_YOUR ASSIGNMENT_
Copy each line below that contains "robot".
*** Begin section ***
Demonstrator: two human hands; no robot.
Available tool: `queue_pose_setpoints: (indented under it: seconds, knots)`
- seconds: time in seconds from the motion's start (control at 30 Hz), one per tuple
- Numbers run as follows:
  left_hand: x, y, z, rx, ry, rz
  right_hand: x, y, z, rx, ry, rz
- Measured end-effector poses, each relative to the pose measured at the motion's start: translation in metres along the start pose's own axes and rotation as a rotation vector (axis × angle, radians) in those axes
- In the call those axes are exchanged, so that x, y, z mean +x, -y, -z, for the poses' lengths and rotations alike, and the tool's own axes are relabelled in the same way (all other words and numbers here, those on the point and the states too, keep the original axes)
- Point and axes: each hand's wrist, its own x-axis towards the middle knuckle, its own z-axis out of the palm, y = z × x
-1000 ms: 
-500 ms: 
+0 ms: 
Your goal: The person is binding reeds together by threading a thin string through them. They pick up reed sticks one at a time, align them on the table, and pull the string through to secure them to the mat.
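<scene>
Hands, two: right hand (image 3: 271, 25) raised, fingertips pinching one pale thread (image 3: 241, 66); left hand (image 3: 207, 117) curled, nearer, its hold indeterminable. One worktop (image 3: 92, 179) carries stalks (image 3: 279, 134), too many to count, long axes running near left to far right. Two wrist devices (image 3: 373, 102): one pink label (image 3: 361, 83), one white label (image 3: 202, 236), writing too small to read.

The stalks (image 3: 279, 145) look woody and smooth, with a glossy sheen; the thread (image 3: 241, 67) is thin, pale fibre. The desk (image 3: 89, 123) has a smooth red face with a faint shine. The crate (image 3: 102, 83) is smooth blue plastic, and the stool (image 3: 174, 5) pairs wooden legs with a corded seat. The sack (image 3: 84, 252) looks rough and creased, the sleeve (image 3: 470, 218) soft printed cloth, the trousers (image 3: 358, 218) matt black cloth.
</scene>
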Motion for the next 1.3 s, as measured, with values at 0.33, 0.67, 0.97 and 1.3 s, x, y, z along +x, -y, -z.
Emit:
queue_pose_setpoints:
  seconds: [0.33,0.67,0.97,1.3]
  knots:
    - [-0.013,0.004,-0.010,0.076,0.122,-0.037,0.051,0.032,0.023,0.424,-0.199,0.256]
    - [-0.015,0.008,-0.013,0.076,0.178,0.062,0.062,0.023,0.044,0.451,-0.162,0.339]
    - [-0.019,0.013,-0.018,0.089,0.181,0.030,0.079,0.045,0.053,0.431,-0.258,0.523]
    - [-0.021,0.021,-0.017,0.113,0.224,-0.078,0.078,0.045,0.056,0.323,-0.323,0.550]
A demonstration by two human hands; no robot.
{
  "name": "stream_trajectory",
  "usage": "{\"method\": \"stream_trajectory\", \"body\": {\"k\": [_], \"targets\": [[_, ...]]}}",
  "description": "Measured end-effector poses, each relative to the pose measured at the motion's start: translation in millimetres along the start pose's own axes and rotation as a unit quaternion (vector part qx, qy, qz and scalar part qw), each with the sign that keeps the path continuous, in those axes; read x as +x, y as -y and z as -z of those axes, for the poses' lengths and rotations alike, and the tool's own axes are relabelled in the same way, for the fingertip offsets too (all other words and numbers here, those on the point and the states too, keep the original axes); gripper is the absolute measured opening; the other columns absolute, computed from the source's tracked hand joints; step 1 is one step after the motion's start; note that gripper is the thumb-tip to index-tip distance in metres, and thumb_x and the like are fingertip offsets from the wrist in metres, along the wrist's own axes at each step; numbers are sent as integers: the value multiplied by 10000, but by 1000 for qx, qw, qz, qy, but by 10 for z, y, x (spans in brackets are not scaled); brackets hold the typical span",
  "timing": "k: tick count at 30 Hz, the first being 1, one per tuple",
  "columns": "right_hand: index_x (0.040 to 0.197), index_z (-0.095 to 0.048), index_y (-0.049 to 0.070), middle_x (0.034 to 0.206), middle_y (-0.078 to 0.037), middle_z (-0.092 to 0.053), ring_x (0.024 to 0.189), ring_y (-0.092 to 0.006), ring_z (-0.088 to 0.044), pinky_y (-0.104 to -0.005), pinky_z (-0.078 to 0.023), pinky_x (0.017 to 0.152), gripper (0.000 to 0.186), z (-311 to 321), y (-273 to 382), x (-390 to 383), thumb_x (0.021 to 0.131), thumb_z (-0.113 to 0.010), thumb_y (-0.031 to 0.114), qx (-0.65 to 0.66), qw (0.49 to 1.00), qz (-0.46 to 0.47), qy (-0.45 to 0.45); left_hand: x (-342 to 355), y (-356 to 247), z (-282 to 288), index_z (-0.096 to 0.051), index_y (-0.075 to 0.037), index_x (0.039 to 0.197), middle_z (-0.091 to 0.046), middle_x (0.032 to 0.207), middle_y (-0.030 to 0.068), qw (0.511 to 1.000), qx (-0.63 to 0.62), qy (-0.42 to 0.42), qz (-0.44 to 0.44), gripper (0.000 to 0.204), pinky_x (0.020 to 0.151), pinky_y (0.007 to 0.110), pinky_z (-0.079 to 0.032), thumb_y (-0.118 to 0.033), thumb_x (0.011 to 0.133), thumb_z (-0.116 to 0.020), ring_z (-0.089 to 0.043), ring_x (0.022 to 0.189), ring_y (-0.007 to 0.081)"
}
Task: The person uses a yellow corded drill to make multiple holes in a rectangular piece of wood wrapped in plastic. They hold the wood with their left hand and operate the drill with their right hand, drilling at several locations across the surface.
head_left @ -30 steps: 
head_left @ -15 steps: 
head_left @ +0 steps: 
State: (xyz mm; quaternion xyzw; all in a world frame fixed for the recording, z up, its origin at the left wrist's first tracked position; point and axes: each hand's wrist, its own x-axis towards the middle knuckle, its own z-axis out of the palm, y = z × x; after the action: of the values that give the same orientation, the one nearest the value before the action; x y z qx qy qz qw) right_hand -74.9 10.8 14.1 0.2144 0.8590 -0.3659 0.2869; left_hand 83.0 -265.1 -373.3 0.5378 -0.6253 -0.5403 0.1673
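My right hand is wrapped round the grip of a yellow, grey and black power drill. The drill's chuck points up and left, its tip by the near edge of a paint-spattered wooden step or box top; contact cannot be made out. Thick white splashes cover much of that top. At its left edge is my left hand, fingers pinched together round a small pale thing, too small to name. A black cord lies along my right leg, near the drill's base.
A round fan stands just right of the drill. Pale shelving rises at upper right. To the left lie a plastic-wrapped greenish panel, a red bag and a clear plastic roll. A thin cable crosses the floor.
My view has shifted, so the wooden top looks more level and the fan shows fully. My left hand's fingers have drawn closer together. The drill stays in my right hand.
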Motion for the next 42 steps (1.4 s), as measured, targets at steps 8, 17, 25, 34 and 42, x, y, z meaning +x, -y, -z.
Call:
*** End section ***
_RESULT BELOW_
Demonstrator: two human hands; no robot.
A demonstration by two human hands; no robot.

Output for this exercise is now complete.